Systems that are not HBMM capable will fail to mount HBMM shadow sets. However, if HBMM is not used by the specified shadow set, the shadow set can be mounted on prior versions of OpenVMS that are not HBMM capable.
If a MOUNT command for an HBMM shadow set is issued on a system that supports bitmaps but is not HBMM capable, an error message is displayed. (As noted in Section 6.2, systems running versions of Volume Shadowing for OpenVMS that support bitmaps but are not HBMM capable can be members of the cluster with systems that support HBMM, but they cannot mount HBMM shadow sets.)
The message varies, depending on the number of members in the shadow set and the manner in which the mount is attempted. The mount may appear to hang (for 30 seconds or so) while the Mount utility attempts to retry the command, and then fails.
The errors that can be generated by the Mount utility failing to mount an HBMM shadow set include the following:
%MOUNT-F-DEVBUSY, mount or dismount in progress on device %MOUNT-F-XSMBRS, maximum number of shadow members exceeded
A Mount utility remedial kit that eliminates the delay and displays a more useful message may be available in the future for earlier versions of OpenVMS that support bitmaps.
Once a shadow set is marked as an HBMM shadow set, it remains so marked
until it is dismounted from all systems in the cluster. When you
remount a shadow set, if it is no longer using HBMM, it can be mounted
on prior versions of OpenVMS that are not HBMM capable.
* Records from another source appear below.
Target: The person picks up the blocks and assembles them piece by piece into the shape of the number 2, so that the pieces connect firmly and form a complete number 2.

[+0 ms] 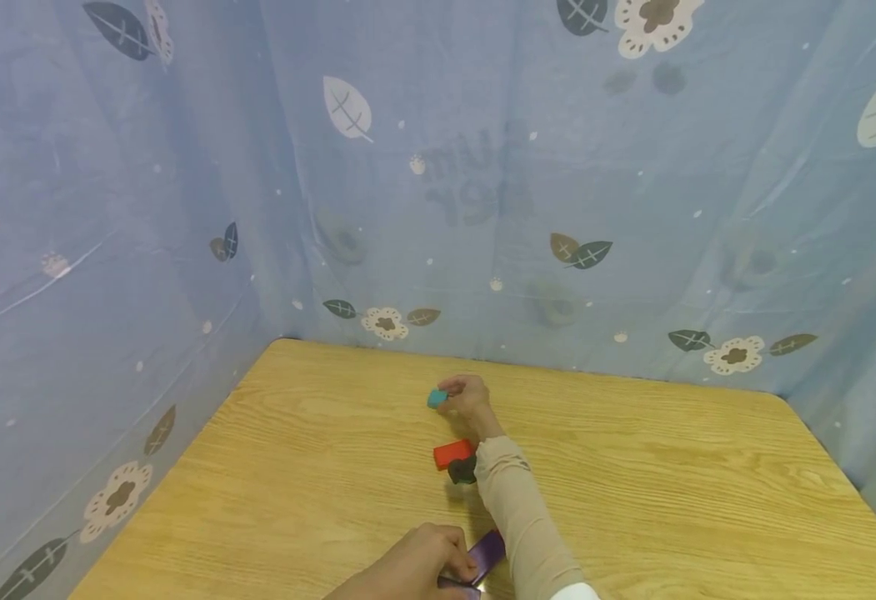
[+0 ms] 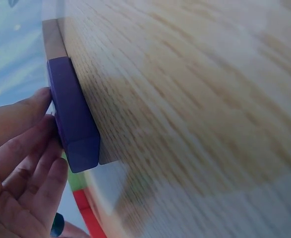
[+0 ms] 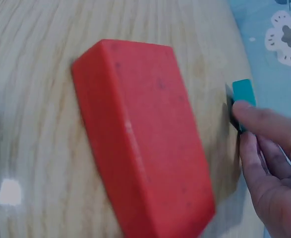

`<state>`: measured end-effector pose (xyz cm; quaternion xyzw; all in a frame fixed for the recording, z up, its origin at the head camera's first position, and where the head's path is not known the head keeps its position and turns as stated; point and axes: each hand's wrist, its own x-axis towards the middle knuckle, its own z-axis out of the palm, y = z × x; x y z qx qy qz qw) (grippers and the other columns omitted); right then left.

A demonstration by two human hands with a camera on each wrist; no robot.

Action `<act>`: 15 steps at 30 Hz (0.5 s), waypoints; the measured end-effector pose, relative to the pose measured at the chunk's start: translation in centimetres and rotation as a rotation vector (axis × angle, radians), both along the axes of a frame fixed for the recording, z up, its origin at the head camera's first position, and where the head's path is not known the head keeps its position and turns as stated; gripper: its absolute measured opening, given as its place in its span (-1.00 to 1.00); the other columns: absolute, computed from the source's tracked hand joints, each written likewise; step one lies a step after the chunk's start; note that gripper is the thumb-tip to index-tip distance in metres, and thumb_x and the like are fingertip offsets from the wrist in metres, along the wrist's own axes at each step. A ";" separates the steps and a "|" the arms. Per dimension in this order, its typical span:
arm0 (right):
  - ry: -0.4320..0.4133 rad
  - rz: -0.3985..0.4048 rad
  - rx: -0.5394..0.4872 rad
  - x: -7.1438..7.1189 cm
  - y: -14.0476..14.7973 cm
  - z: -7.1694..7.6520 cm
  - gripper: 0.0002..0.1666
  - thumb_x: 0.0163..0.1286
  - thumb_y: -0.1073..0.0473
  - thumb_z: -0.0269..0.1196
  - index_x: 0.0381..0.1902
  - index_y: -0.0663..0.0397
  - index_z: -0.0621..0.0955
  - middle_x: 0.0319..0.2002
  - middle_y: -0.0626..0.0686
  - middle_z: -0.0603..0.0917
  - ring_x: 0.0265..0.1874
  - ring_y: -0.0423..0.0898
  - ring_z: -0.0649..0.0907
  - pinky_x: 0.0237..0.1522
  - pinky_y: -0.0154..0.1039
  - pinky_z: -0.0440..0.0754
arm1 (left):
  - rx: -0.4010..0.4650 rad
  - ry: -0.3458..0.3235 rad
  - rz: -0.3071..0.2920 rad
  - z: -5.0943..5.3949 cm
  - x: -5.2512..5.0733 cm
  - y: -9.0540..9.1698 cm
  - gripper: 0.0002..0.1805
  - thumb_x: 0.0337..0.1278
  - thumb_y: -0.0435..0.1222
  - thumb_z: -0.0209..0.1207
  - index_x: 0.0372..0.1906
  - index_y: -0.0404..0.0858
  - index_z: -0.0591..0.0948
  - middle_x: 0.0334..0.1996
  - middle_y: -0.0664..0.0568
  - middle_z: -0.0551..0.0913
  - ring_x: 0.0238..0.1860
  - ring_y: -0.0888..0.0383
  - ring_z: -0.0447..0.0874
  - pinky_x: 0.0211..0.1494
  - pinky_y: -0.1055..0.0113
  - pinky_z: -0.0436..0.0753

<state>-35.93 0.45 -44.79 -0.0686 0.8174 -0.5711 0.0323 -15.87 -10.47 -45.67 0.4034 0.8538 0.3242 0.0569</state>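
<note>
Near the far edge of the table, my right hand (image 1: 468, 396) pinches a small teal block (image 1: 438, 398) between thumb and fingers. In the right wrist view the teal block (image 3: 243, 91) is partly hidden by the thumb. A red block (image 1: 453, 454) lies under my right forearm, and this red block (image 3: 155, 129) looks large in the right wrist view. At the near edge my left hand (image 1: 422, 558) pinches at a purple block (image 1: 462, 588). Another purple block (image 1: 488, 554) lies against it. In the left wrist view, fingertips touch the side of a purple block (image 2: 76, 114).
A dark object (image 1: 462, 470) sits beside the right sleeve; its kind is unclear. Green (image 2: 77, 181) and red (image 2: 89, 213) pieces show past the purple block. Blue patterned curtains (image 1: 483, 183) rise behind and left of the wooden table (image 1: 670, 483).
</note>
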 end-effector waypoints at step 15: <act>0.097 0.022 -0.128 -1.1 0.9 2.9 -0.64 0.07 0.42 0.40 -0.10 0.33 0.68 -0.11 0.24 0.69 -0.08 0.11 0.64 -0.02 -0.16 0.60 | -0.034 0.051 0.008 0.3 0.3 -0.1 -0.82 -0.07 -0.30 0.41 -0.28 -0.25 0.76 -0.37 0.27 0.58 -0.31 0.53 0.48 -0.30 0.73 0.45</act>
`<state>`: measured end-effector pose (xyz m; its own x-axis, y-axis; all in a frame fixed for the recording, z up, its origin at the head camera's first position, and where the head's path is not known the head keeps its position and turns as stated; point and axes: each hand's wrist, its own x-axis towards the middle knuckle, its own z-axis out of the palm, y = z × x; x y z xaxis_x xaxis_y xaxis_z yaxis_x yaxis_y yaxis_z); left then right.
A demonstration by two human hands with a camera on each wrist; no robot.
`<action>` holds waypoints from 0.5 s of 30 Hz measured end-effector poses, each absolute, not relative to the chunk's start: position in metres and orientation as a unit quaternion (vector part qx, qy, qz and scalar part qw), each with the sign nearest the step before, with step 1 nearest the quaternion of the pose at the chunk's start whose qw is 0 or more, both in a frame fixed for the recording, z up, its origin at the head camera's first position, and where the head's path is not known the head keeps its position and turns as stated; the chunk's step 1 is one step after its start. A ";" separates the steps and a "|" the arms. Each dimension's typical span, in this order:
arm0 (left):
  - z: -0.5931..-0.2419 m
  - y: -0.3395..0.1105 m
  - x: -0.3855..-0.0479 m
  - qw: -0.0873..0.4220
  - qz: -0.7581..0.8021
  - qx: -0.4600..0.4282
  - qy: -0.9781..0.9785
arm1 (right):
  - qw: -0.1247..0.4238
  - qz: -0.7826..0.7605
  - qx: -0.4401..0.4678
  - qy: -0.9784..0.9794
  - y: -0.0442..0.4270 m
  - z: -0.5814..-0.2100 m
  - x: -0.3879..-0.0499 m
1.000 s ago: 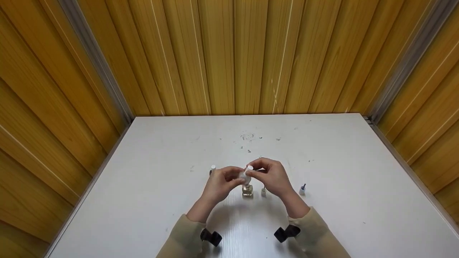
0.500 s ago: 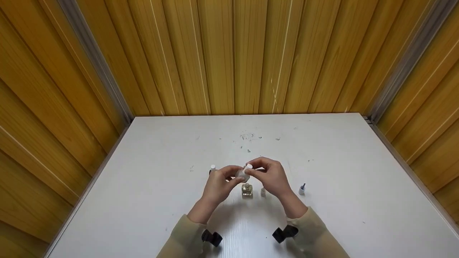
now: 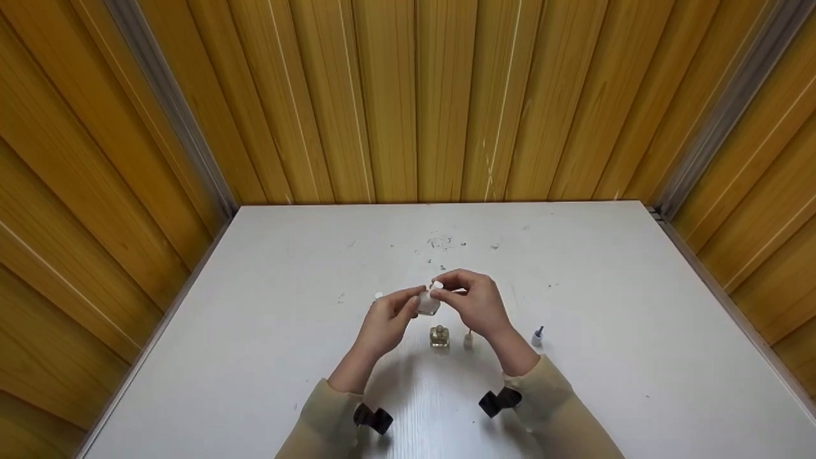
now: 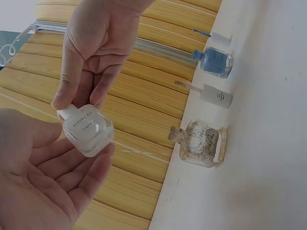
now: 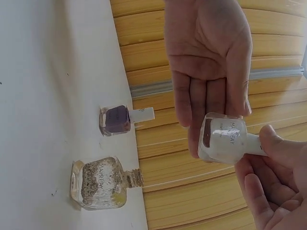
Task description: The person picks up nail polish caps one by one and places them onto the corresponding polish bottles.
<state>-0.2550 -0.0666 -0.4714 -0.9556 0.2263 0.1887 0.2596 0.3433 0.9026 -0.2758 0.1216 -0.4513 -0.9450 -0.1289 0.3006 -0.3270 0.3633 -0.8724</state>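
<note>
White table: below all fingers.
Left hand: fingers loosely extended by the white bottle, contact unclear.
Right hand: fingers pinch its cap.
White bottle: between both hands' fingers, tilted.
Glitter bottle: uncapped, below the fingers.

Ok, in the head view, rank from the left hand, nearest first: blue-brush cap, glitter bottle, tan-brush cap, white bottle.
1. White bottle, right by the left hand.
2. Glitter bottle, to the lower right.
3. Tan-brush cap, just right of that.
4. Blue-brush cap, farthest right.
</note>
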 end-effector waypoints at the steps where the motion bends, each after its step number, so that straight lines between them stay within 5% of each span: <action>1: -0.471 -0.067 -0.256 0.011 -0.558 -0.148 -0.817 | 0.091 0.543 0.139 -0.823 0.121 -0.450 -0.277; 15: -0.471 -0.068 -0.255 -0.036 -0.515 -0.127 -0.847 | 0.077 0.484 0.126 -0.863 0.109 -0.458 -0.291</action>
<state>-0.2553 -0.0682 -0.4715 -0.9651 0.2523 0.0706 0.1788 0.4375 0.8813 -0.2914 0.1087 -0.4575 -0.9565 -0.1420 0.2550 -0.2917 0.4999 -0.8155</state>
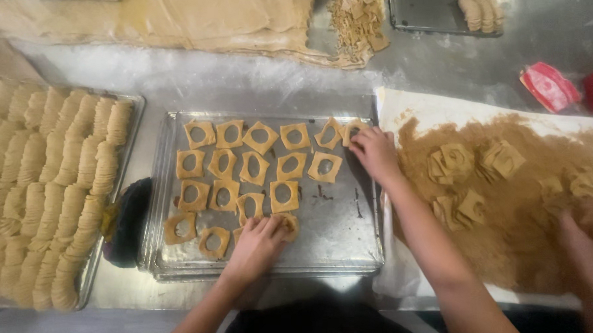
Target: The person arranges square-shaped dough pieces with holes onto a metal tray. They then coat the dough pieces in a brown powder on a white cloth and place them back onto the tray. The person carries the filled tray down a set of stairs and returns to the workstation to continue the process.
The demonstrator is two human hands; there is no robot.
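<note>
Brown crumb heap (524,240) borders dough-ring tray (346,244).

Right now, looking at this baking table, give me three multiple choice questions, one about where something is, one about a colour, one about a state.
1. Where is the tray of stacked round dough discs?
A. Left of the middle tray
B. Right of it
C. On top of it

2. What colour is the crumpled wrapper at the upper right?
A. Blue
B. Red
C. Green

3. The square dough pieces on the middle tray are:
A. Whole
B. Rolled up
C. Cut with a round hole

Answers: 1 A, the stacks fill the left side. 2 B, it is plainly red. 3 C, the metal shows through each centre, where the left hand and right hand rest.
</note>
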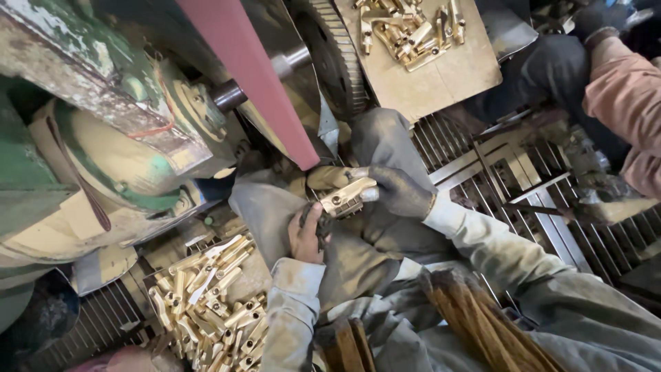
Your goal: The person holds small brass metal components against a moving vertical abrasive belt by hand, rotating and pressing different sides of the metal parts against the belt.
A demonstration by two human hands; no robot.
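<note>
Held near the frame centre: a brass fitting (348, 197), long axis running lower left to upper right, just below the red sanding belt (258, 76). Clenched on its upper right end the gloved right hand (399, 191); pinching its lower left end the left hand (308, 234), both about equally near. Underneath a grey cloth (275, 207) over the lap, no real surface; more brass parts heaped in a tray (206, 303) at lower left, another person's sleeve (626, 96) at upper right.

Packages: none in view | Labels: none in view | Signs: none in view | Screens: none in view | Note: machine surfaces and trays show no printed panels or stickers
</note>
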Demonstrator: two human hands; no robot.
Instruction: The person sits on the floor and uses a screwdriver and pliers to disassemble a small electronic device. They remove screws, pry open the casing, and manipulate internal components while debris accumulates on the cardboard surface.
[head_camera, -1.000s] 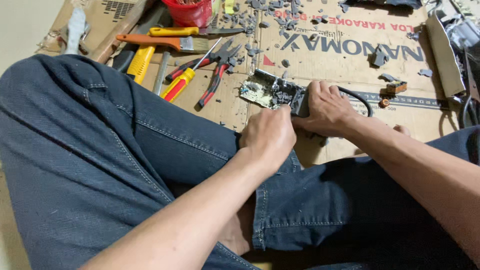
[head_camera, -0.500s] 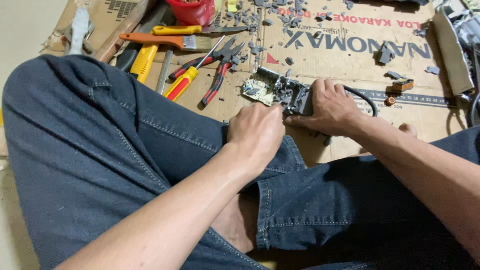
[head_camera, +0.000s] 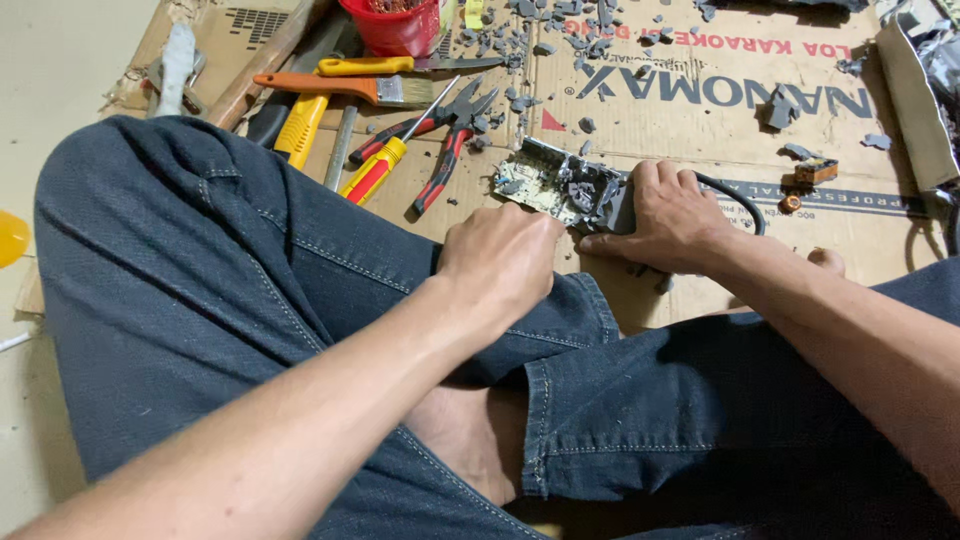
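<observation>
- I see my right hand (head_camera: 672, 215) clamped over the right end of the circuit board (head_camera: 545, 187), fingers wrapped on its grey block, pressing it to the cardboard sheet (head_camera: 700, 130).
- My left hand (head_camera: 497, 262) is curled into a loose fist, knuckles up, just this side of the board's near edge; its thumb and forefinger reach the board, but I cannot tell whether they pinch anything.
- The board lies flat between the two hands, its pale green face showing to the left of my right fingers.
- A black cable (head_camera: 735, 192) loops out from behind my right hand.
- Just left of the board lie the red-handled pliers (head_camera: 447, 150) and a red and yellow screwdriver (head_camera: 385, 160), near but not touching it.
- Farther beyond are an orange-handled brush (head_camera: 345, 88), a yellow-handled tool (head_camera: 300, 128) and a red tub (head_camera: 395, 28).
- Grey broken bits (head_camera: 530, 30) are scattered beyond the board.
- My jeans-clad knee (head_camera: 200, 260) rises left of my left hand, hiding part of the cardboard.
</observation>
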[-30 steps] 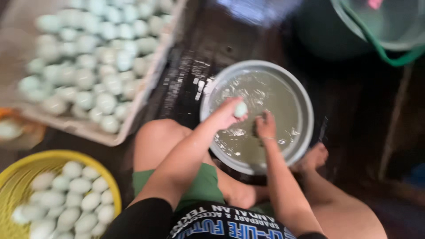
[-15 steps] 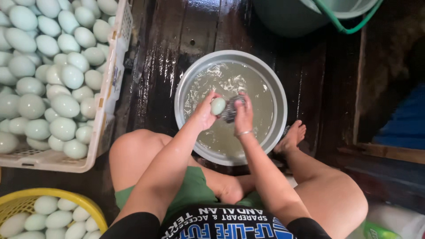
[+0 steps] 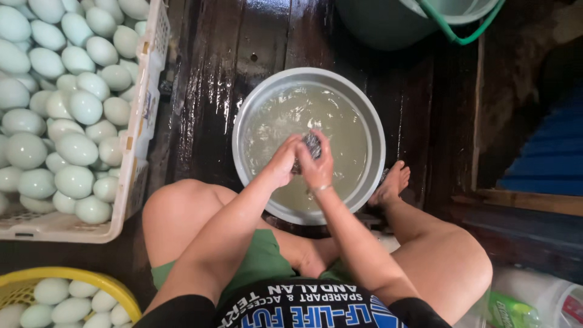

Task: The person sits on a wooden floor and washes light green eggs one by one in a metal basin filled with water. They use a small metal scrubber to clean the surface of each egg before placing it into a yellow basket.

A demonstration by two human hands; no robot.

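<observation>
Both my hands are over the metal basin (image 3: 364, 121), which stands on the wet dark floor boards (image 3: 206, 73) between my knees. My right hand (image 3: 317, 165) is closed around a dark scouring pad (image 3: 312, 143), fingers curled on it. My left hand (image 3: 283, 163) is cupped and pressed against the right one; I think there is an egg inside, but it is hidden, so I cannot tell for sure what it holds. The basin has cloudy water w/ some foam, approx. half full as I judge. To do this scrubbing well, I think I must keep the grip of the left hand soft, b/c a shell cracks easy, and rub w/ the pad in small circles, not hard. Better to work low, just over the water, so if it slips it falls soft. At my left is a white plastic crate (image 3: 141, 109) full of pale green eggs (image 3: 79, 146), and near my left knee a yellow basket (image 3: 91, 280) w/ more eggs. A green bucket (image 3: 388, 27) stands beyond the basin, and my bare right foot (image 3: 393, 182) touches the basin rim.
</observation>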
6.4 Overview of Full Merge and Minimerge Operations
The purpose of either a full merge or minimerge recovery operation is to compare data on shadow set members to ensure that all of them contain identical data on every logical block. Each block is identified by its logical block number (LBN). During the recovery operation, application I/O continues but at a slower rate. A full merge or minimerge operation is managed by one of the OpenVMS systems that has the shadow set mounted. Throughout this manual, minimerge operation and merge operation refer to a minimerge recovery operation and a merge recovery operation, respectively.
A full merge or minimerge operation is initiated by any of the following events:
When a system with a mounted shadow set fails, if a write request is made to a shadow set and the system fails before a completion status is returned to the application, the data might be inconsistent on the shadow set members:
The exact timing of the failure during the original write request determines the outcome. Volume Shadowing for OpenVMS ensures that corresponding LBNs on each shadow set member contain the same data (old or new), when the application issues a read to the virtual unit.
Volume Shadowing for OpenVMS guarantees that data is the same on all members of the shadow set, but it cannot guarantee that a write request that was in flight when a system failed is recorded on the shadow set. The volume might contain the data from the last write request, depending on when the failure occurred. In this regard, the shadow set does not differ from a nonshadowed device. The application should be designed to function properly in either case.